Many veterinarians and staff members at the Texas A&M Large Animal Hospital (LAH) recognize Santana Bening. The 24-year-old Quarter Horse has been a patient since 2015 and for several years now has been visiting every five weeks to receive specialty shoes and other treatments for injured tendons in his front feet.
Some also know Santana by his owner, Chloe Bening, a second-year veterinary student at the Texas A&M College of Veterinary Medicine & Biomedical Sciences (CVM).
Chloe got Santana when they were both 11 years old, and the two immediately became best friends. Together, they participated in American Quarter Horse Association (AQHA) all-around events and dressage, competed nationally, and took home the AQHA Year-End High Point in Youth first-level dressage award in 2013.

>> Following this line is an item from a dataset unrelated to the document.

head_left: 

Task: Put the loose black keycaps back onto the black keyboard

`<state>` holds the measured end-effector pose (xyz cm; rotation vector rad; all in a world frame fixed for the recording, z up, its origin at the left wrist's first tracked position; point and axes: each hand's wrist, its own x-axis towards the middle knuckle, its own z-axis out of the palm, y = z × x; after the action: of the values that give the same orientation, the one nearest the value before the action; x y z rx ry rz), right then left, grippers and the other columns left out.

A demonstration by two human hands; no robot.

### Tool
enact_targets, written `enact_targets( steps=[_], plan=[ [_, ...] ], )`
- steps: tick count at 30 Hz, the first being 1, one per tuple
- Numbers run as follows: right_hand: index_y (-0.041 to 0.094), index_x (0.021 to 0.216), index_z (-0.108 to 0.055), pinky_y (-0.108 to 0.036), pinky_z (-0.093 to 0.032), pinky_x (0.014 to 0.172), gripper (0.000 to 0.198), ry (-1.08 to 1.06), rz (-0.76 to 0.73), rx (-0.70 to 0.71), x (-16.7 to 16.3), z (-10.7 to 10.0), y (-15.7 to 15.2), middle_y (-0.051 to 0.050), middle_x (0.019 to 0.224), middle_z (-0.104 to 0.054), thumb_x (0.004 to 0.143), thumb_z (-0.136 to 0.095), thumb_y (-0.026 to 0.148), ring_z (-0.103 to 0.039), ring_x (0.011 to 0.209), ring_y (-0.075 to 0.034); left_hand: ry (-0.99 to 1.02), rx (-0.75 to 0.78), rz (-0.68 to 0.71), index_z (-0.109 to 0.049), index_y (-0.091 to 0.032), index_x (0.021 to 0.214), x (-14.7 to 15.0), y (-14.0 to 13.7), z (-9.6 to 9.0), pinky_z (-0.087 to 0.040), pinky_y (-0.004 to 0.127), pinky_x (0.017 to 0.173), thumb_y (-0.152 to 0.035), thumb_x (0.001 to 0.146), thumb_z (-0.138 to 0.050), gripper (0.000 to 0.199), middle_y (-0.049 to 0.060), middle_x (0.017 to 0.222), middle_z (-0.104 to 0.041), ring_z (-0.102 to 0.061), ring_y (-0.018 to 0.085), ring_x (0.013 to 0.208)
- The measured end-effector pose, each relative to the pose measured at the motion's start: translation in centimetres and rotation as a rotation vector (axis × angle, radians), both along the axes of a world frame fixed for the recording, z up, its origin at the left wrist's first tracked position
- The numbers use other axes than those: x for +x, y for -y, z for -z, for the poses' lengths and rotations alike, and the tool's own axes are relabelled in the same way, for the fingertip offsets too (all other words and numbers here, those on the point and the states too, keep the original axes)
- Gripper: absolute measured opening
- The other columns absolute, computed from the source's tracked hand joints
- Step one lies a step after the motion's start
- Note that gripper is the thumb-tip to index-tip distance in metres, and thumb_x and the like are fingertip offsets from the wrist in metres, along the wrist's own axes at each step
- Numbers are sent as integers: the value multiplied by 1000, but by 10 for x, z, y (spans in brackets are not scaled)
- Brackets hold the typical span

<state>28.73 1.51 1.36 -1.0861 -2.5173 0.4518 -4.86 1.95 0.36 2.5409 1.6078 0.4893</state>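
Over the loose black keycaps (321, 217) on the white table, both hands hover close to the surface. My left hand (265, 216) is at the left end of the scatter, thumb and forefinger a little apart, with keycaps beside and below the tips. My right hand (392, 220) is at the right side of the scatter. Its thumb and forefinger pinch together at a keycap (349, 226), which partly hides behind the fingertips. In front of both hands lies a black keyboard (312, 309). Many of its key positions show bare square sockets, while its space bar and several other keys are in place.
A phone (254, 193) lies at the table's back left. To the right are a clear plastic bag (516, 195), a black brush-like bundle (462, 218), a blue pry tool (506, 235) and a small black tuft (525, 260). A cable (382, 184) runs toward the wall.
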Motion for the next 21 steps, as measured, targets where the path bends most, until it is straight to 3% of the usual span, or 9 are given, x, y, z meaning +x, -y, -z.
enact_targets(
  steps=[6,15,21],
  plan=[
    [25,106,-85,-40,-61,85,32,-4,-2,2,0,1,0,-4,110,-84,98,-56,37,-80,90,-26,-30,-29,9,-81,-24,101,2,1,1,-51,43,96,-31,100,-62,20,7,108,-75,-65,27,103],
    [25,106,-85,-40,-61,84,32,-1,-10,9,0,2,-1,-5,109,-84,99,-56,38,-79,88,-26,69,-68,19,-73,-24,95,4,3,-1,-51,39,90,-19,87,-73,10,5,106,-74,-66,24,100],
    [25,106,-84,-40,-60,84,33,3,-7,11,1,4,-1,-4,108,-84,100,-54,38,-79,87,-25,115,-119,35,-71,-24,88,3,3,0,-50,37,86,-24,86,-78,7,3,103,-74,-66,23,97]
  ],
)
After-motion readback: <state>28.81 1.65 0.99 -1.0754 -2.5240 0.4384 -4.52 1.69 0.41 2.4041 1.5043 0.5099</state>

When Santana developed a severe lameness of his front right foot in August 2016, he was subsequently retired from his show career. Chloe and her parents brought him to the LAH, where he was seen by Dr. Sarah Sampson, a clinical assistant professor of equine sports medicine and imaging.
“Santana was so lame when we first saw him that the only way we could get him comfortable was to put his leg in a bandage cast so that he didn’t have any significant movement of that limb,” Sampson said.
Following an ultrasound and MRI, Sampson determined that Santana had severe deep flexor tendon injuries in both of his front feet, with the right foot being more painful at the time. This tendon damage was partially caused by a degenerative process commonly seen in his breed and repetitive strain over his long show career.
Even though the Benings knew they had a long, expensive road ahead of them to heal Santana, they were determined to do whatever was necessary to get him happy and pain-free.
Starting With Stem Cells
After his diagnosis and a short period of rest, Santana began treatment with a series of stem cell perfusions in his front feet.
Stem cell perfusions work by injecting stem cells cultured from bone marrow, in this case taken from Santana’s sternum, into the affected limb. With their anti-inflammatory properties and their ability to signal to other cells in the body, stem cells improve the horse’s ability to self-heal.
According to Sampson, stem cells are a relatively common treatment at the LAH, especially in the sports medicine service.
“Between all of the services at the hospital, I think there’s usually a horse in one of the services receiving stem cell treatment,” Sampson said. “Because we have a lab of our own at Texas A&M, it’s pretty easy for us to get bone marrow and do the culturing.”
Stem cells are most frequently used to treat injured tendons and ligaments in horses but are also becoming a more common option for cartilage tears or fractures in joints. Equine veterinarians are hopeful that with time, even more possibilities will arise.
“There’s a lot of research that still needs to be done,” Sampson said. “The hope is that we will be able to say, ‘This is a lesion that we can definitely help with stem cells,’ and to be able to focus in on where we truly can be the most helpful.”
Slow And Steady
While receiving stem cell treatments, Santana also began visiting Jason Maki, the LAH’s in-house farrier, whom Santana has seen every five weeks since for shoe adjustments. He was first fitted with thick, protective shoes called clogs that kept his heels elevated to reduce the pain in his feet and allow the tendons to heal, before gradually transitioning to shoes with a large heel wedge.
To protect his tendons, the Benings no longer ride Santana but still keep him busy practicing showmanship, which involves leading a horse through a pattern of walking, trotting, backing up, and pivoting.
“He really loves to stay competition-ready. He likes to be all shaved and look like a show horse,” Chloe said. “Besides that, he gets hand grazed and turned out in a small turnout, so he can’t hurt himself but is big enough that he can walk, trot, lope, and mess around. He’s living the good retired life.”
In addition to the talented veterinarians and staff members who have contributed to Santana’s healing journey, Sampson largely credits the Benings for his success.
“The Benings are those clients who do everything we tell them to do better than we could probably do it ourselves,” Sampson said. “At one point, his feet needed to be iced 24 hours a day, and they were paying people to go to the barn where he was boarded and ice him through the night. That’s what helps us treat animals the best, when the owners do exactly what you say.”
At Home In College Station
Luckily, Santana doesn’t mind the drive from Katy to College Station every five weeks, mainly because it gets him an extra visit with Chloe.
“As soon as mom pulls up the trailer at the barn and says, ‘You ready to go see Chloe?’ he will drag her to the trailer and jump right in,” Chloe said. “He loves to see all of the veterinary students, so he walks in there like he owns the place.”
Being a CVM student, Chloe has the extra benefit of being able to know the “behind-the-scenes” of Santana’s care and studying under the faculty members, like Sampson, who treat him.
“It feels like a group effort to take care of him at this point because everybody’s seen him for so long,” she said. “It’s awesome because I know that they’re taking care of him and I can trust them; I know that they’re always there watching him. It’s just so nice to know that they care so much for him.”